My tires are full of beet juice.
Tires full of beet juice… well yes and no. I’m aware the above instruction regarding maximum fill level is for a different tractor but the maximum amount of liquid ballast in a tractor tire is always about 75% of the available interior volume. As the excerpt from the L4701 manual explains, liquid is non-compressible and the tire has to have some flexibility.

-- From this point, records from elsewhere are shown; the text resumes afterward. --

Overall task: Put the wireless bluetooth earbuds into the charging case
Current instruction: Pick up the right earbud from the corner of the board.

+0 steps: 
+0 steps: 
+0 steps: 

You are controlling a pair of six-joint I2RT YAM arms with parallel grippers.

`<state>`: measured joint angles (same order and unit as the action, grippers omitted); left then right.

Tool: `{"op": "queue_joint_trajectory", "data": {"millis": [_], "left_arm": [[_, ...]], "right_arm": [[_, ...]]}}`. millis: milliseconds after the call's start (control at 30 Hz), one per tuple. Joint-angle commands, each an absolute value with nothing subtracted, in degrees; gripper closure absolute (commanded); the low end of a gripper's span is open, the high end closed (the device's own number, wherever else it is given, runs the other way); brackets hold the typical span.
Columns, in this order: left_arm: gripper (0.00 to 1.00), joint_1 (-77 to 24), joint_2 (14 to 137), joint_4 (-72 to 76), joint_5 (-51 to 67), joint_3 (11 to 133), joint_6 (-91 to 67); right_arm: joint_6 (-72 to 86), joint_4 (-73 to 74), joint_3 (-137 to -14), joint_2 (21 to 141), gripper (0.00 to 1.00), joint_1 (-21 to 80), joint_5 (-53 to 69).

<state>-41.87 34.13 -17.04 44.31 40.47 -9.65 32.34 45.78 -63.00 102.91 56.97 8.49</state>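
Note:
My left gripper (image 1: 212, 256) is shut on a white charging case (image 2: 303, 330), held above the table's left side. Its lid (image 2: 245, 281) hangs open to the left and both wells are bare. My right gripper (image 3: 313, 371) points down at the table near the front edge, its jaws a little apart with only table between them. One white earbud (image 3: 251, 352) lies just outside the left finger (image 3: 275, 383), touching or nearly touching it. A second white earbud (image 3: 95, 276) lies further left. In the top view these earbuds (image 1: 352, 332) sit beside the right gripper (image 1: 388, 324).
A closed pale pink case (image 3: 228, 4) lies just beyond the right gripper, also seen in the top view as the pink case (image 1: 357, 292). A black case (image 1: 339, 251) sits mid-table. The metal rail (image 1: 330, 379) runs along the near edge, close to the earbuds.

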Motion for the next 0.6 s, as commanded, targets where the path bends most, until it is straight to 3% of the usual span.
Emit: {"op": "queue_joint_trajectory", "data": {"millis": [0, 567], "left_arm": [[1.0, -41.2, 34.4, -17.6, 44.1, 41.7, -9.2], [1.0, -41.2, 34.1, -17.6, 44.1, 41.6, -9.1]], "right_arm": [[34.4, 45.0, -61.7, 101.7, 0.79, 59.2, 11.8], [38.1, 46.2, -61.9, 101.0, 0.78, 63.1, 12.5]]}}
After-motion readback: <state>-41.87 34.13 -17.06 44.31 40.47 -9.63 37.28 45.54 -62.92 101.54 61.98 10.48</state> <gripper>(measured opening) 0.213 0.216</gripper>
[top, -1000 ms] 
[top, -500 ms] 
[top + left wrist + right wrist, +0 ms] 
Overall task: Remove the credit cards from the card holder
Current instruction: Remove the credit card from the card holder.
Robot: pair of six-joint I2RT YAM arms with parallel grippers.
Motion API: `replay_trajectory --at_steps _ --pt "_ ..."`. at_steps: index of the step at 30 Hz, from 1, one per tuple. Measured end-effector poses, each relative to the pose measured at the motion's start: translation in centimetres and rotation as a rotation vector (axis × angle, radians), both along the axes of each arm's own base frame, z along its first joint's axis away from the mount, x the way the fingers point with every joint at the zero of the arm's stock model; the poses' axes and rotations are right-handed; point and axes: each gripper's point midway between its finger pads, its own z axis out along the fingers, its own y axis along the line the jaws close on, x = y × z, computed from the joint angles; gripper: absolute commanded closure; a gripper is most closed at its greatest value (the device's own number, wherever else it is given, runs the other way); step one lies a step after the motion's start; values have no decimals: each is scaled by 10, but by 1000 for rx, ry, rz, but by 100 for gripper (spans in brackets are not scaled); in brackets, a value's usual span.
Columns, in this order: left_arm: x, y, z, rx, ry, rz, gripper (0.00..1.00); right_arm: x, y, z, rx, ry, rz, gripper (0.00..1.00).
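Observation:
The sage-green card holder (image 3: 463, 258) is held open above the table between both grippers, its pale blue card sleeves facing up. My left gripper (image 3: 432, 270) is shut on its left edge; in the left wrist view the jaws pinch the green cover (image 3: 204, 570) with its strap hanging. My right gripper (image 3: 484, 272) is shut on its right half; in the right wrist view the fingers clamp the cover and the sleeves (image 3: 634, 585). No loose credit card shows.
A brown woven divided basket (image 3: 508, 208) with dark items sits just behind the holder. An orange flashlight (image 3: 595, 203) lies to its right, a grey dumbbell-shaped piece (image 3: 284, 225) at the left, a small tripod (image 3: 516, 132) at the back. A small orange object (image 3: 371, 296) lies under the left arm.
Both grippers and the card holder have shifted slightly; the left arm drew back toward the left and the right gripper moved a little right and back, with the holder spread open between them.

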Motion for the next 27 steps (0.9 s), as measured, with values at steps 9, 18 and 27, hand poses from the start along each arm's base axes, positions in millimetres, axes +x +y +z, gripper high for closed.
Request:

When I first got my L4701 from the dealer, it had 30 psi in the air pocket in the loaded rears. Between the thick rubber of the R4’s, the liquid ballast, and the 30 psi there was virtually zero flex so it was almost as bad as riding on steel wheels and the traction was less than stellar. Dropped the rears to 15 psi and it greatly improved both ride and traction. I’ve heard of others going as low as 12 psi with R4’s but I’m happy at 15. The rears still don’t flex as much as the R1’s running loaded rears at 15 psi on our older 2WD machines but performance is much better now.

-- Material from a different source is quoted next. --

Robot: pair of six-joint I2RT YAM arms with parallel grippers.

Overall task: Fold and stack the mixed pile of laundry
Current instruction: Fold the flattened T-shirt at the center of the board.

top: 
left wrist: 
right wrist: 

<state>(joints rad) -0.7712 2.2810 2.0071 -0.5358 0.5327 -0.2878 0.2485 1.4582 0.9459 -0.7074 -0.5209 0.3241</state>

To check or adjust pressure, make sure the valve stem is at 12 o’clock position. I’d suggest depressing the valve stem a little before putting a gauge on it so you don’t get any beet juice in your gauge if a little bit spits out when it’s first popped open.
Edit: If you’re running a loader, I would keep the pressure near max rated per the tire/manual on the fronts. Reduce rear pressure but not fronts.